Task prompt →
An exact copy of the records below is needed, with every picture left out.

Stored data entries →

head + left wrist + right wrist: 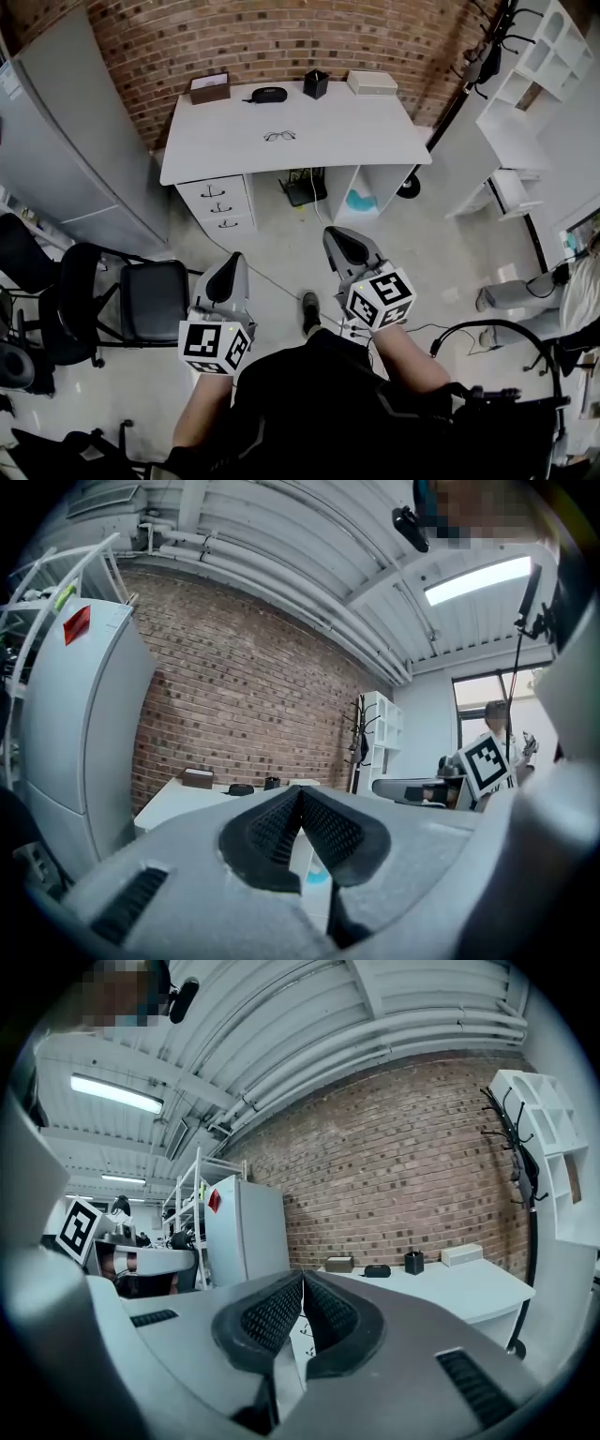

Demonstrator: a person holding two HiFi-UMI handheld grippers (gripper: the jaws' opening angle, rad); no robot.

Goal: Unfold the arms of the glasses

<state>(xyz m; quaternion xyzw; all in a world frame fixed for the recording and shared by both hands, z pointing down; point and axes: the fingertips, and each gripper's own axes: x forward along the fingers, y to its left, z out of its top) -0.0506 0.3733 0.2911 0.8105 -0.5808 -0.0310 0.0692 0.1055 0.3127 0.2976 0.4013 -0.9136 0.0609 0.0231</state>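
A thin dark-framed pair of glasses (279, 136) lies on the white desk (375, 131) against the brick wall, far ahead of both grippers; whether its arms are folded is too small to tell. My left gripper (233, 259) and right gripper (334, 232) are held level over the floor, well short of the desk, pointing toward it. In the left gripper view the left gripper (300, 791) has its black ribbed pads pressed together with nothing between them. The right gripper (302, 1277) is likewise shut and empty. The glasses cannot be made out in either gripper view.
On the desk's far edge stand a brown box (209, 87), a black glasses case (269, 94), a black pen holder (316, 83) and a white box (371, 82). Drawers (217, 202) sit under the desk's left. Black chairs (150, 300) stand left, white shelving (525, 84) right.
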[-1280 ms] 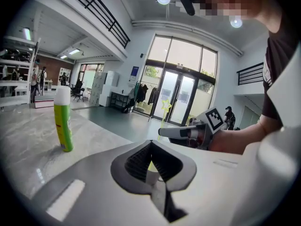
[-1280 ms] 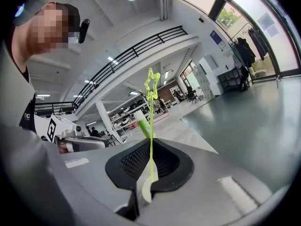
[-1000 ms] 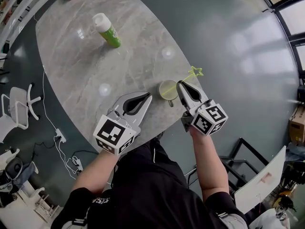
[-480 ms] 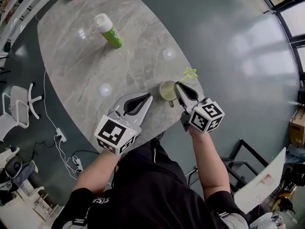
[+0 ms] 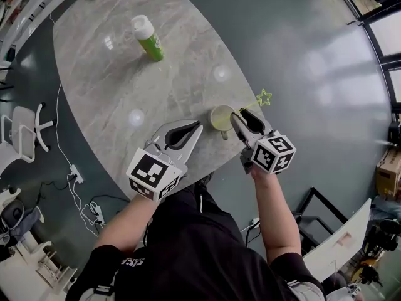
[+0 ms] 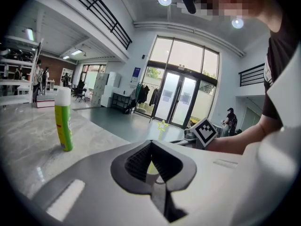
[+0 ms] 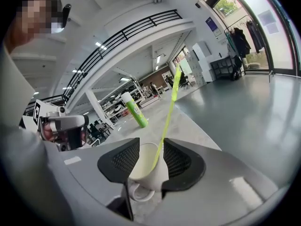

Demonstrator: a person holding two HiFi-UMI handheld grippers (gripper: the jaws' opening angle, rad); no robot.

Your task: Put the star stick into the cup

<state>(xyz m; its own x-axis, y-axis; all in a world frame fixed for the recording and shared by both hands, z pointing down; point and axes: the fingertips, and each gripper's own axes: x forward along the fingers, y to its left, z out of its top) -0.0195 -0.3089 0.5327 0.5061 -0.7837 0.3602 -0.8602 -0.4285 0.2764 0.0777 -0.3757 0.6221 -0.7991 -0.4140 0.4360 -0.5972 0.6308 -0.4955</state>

Output →
head + left wrist + right wrist: 

Demonstrator: a person holding two HiFi-UMI handheld grippers (gripper: the jaws' opening angle, rad); no robot.

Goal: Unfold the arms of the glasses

<state>(xyz m; quaternion xyzw; all in a world frame fixed for the recording and shared by both hands, z pointing down; point and axes: the fingertips, and each gripper's own axes: x forward along the fingers, y to its left, z out of its top) -0.0506 0.3733 0.2911 0.8105 -0.5808 -0.0310 0.0692 0.1055 0.3127 0.2976 0.4013 -0.9136 0.0609 0.0231</state>
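A thin dark-framed pair of glasses (279, 136) lies on the white desk (375, 131) against the brick wall, far ahead of both grippers; whether its arms are folded is too small to tell. My left gripper (233, 259) and right gripper (334, 232) are held level over the floor, well short of the desk, pointing toward it. In the left gripper view the left gripper (300, 791) has its black ribbed pads pressed together with nothing between them. The right gripper (302, 1277) is likewise shut and empty. The glasses cannot be made out in either gripper view.
On the desk's far edge stand a brown box (209, 87), a black glasses case (269, 94), a black pen holder (316, 83) and a white box (371, 82). Drawers (217, 202) sit under the desk's left. Black chairs (150, 300) stand left, white shelving (525, 84) right.
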[-1280 ms] 
[-1280 ms] 
[-1000 ms] 
[-480 ms] 
[+0 ms] 
[+0 ms] 
[+0 ms] 

Demonstrator: a person holding two HiFi-UMI handheld grippers (gripper: the jaws' opening angle, rad); no robot.

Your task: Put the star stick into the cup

<state>(xyz m; its own x-axis, y-axis; all in a world frame fixed for the recording and shared by both hands, z pointing down; point and axes: the fingertips, and each gripper's own axes: x forward along the fingers, y to its left, z out of its top) -0.0195 -0.3089 0.5327 0.5061 -0.7837 0.3602 -0.8602 -0.4285 0.2764 0.0777 -0.3757 0.6221 -0.7991 -0.4140 0.4360 -0.5972 0.6308 -0.4955</state>

This exercise is finished.